L'OS ET L'ARÊTE du Bouche à Oreille n°105 Fév 2018

LA DICTATURE DE L’IMAGE

Insupportable: les commentaires lapidaires et définitifs sur un plat photographié, par définition, non vécu par le bavard. Comment peut-on donner son avis sur un plat sans l’avoir goûté? Juste en examinant sur un plus ou moins grand écran sa silhouette plus ou moins avantagée selon le talent plus ou moins étendu du photographe? Ces annotateurs à distance se font les relais crapuleux des émissions de télé-réalité façon Top-Chef: l’œil est le seul sens considéré, avec parfois l’oreille pour les commentaires. Sachant que toute mise en scène est par définition une fausse réalité. Autant on peut s’exprimer sur « un plat mal présenté » ou sur le « manque de bon gout esthétique » éventuel d’un cuisinier, autant évoquer la qualité de la sauce ou des cuissons est totalement hasardeux. Nous sommes pourtant tous (plus ou moins) affublés de 5 sens, et la dérive culinaire des assiettes faites pour plaire strictement à l’œil a tendance à me courir sérieusement sur le haricot.

Alors ça nous amène parfois des dialogues de sourds. Ainsi, un cuisinier testé-épinglé par nos services « ses assiettes sont magnifiques mais elles n’ont aucun fond de jeu ». Ce cuisinier lui-même pollué par les tendances modeuses véhiculées par les médias visuels ne comprend pas: « Vous n’aimez pas pourtant tout le monde dit que mes assiettes sont belles! ». Oui m’sieur, elles sont belles mais pas intéressantes au goût selon nous. « Oui, mais elles sont belles! » Etc. On n’en sort pas. Combien d’artistiques desserts gobés par nous n’ont pas le goût ni l’odeur de clémentine ou de pistache… malgré ce que prétend l’intitulé? Dans le milieu de la pâtisserie sérieuse, les « pâteux » appellent même ces desserts: « les desserts de télé » ou « les desserts 2.0 » en référence aux recettes à la mode trouvées sur Internet. En photo.

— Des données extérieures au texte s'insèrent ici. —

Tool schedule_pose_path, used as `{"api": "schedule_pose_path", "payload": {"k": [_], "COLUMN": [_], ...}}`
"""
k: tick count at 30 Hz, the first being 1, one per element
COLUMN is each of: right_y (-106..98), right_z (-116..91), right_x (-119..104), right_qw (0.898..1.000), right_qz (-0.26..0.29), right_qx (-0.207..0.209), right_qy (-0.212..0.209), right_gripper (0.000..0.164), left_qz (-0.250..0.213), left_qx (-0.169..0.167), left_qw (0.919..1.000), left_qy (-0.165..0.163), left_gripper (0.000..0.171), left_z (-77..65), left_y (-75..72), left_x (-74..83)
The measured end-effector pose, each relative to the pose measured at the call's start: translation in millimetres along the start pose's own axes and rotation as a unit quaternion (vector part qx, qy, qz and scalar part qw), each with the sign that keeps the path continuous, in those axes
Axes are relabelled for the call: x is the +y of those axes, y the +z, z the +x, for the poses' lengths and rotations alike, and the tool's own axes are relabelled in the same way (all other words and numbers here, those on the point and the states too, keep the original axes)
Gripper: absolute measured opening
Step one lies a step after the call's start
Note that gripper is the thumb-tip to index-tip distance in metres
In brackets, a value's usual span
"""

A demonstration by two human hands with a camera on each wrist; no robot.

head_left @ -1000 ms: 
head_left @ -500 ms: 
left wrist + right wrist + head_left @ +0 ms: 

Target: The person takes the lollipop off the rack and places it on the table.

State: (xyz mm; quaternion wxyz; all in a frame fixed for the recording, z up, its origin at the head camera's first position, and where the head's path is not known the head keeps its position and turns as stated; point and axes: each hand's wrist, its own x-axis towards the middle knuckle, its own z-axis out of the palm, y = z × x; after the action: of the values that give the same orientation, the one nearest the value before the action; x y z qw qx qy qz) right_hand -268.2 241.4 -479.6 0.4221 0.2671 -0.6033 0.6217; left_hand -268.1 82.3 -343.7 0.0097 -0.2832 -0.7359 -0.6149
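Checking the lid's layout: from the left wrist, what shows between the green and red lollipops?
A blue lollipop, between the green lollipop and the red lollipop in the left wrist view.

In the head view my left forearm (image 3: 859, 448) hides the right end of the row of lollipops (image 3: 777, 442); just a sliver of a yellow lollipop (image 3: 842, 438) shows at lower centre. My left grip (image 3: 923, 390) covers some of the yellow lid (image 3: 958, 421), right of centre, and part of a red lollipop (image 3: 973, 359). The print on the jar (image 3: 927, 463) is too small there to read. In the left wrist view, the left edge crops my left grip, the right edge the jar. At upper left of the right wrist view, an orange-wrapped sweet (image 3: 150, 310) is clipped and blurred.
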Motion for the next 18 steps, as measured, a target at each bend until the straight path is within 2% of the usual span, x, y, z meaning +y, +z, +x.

Les réseaux sociaux avides de photos (comme de clichés) donnent évidemment de l’ampleur au phénomène. C’est même une partie de leur fond de commerce. Difficile de nier l’importance du visuel pour une assiette, mais il semble fondamental de ne pas oublier le goût et l’odeur. On parle quand même de nourriture et d’alimentation, pas d’une expo de peinture dans une galerie.